I should also bring to your notice that though I have tested the program with
text files having more complex text than any real life text files can have,
still I may have missed something - if you come across a BUG, please NOTIFY ME
immediately with anything that can help me reproduce the BUG, or/and including
suggestions at improvement.
Using the code
I would like to bring to your notice the ScanR utility which is also at
CodeProject and produced by yours truly which has put this engine to test. In
fact, ScanR is a unique text file string search and replacement utility and as
in there we are handling MANY files together, the CleanR engine has been
optimized at a few places - and you may interest yourself there !
IMHO, ScanR is currently the BEST example demonstrating the power of this
class. You can make an idea of how fast this engine is , and with your help
willing, it will surely be even better (I know that there are bugs - but where ?
Gonna find out :) )
You can straightaway use the class without making ANY modifications (and that
will be better for tracking down bugs in the code)
Using the class is as easy as this:
CCleanRboolSet theSet;
CCleanR theR(theSet);
theR.SetFileName(Put FilePath here ..);
theR.SetReplacementString(Put Replacement String here ..);
theR.SetSearchString(Put search string here ...);
theR.Process();
The steps involved are:
Points of Interest (mainly to me)
While coding this engine, I found out that CString
really does a
GOOD thing - it changes ALL occurrences of "\n" to "\r\n" which may take more
space (2 more bytes for every '\n' replaced) , but it's THE correct method for
text files.
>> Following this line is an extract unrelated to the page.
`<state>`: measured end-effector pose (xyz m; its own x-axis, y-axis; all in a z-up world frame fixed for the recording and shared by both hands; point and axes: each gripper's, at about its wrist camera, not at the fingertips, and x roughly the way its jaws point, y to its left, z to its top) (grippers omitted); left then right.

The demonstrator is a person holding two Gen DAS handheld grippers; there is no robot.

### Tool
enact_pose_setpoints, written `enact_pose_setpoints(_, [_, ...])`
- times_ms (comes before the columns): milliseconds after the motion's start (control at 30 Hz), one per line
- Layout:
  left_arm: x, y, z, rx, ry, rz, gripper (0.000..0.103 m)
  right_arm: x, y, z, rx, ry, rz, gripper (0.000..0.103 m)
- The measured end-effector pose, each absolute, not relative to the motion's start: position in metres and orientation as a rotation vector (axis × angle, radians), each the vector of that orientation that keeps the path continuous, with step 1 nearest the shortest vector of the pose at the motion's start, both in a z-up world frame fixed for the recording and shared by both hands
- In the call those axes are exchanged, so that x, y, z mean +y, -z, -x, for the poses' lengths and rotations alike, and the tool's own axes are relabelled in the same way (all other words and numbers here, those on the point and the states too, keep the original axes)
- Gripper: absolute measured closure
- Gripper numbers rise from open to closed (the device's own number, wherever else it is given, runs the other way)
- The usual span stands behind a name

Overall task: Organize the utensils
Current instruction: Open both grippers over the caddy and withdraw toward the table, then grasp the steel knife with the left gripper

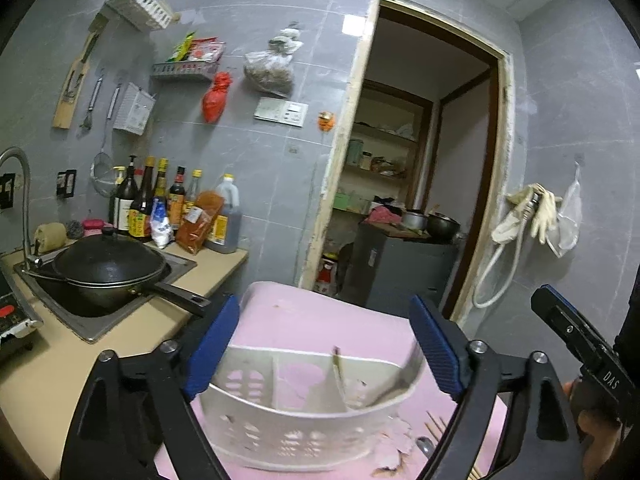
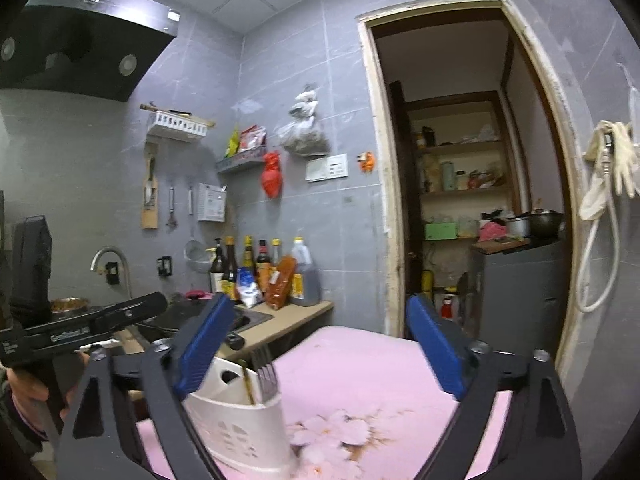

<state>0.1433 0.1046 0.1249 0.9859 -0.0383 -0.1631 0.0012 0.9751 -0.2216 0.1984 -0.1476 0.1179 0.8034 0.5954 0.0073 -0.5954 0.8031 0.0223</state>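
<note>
Both your left tool (image 1: pixel 324 344) and right tool (image 2: pixel 316 344) stand apart, holding nothing. The white utensil caddy (image 1: pixel 296 412) sits on the pink tabletop (image 1: pixel 320 320), a fork (image 2: pixel 267 376) upright at its 3 o'clock end. Bump the light caddy and it may tip, spilling the fork.

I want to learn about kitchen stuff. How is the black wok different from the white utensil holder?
The black wok is dark, round and closed by a lid; the white utensil holder is pale, open on top, with holes in its wall. The wok sits in the sink on the counter; the holder stands on the pink cloth. The wok has a long handle; the holder shows a cut-out grip. The holder shows a fork inside; both are containers.
</note>
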Motion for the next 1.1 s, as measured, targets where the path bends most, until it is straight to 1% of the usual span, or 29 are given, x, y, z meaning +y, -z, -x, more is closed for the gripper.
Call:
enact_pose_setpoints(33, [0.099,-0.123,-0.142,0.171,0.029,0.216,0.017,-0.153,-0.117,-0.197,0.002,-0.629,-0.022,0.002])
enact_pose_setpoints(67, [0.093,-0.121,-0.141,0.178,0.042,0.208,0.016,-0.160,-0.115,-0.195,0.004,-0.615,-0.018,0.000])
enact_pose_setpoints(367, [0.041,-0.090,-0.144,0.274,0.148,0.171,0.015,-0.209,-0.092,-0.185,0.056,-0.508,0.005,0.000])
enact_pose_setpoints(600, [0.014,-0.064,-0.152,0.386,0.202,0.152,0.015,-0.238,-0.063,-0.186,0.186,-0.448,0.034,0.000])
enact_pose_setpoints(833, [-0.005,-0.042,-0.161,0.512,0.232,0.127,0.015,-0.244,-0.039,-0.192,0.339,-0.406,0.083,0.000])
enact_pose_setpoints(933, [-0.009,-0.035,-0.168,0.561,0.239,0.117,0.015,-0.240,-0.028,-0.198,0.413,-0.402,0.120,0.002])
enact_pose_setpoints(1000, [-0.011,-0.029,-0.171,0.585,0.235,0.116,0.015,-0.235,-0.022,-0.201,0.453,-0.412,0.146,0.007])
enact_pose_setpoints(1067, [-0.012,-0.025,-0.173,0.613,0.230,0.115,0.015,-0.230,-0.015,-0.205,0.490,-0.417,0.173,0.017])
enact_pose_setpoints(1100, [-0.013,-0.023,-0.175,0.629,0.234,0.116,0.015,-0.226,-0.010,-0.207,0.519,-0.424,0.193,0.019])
Simple text editors like Notepad stores the Enter key as plain
newline, and NOT a carriage return - newline pair, which is the recommended way
of storing in text files.
As I have told you before, I am reading the WHOLE text file into memory which
boosts program performance in a BIG, BIG way. I also assumed that the user is
not so productive so as to create 100MB text files. But I am really
curious to know what might happen then ? So far even a 15MB text file has caused
NO problem. To be frank, a 15MB text file is way TOO much of reading for me ;)
Many of you may point out using the CreateFileMapping()
might
help - do send in your views. I think that we will mostly be using this tool on
small text files, and file mapping will put in way too much overhead. That's why
I am hesitant on file mapping.
History
- 14th June - Public open release.
- 23rd June - Added code for CR/LF inter-conversions.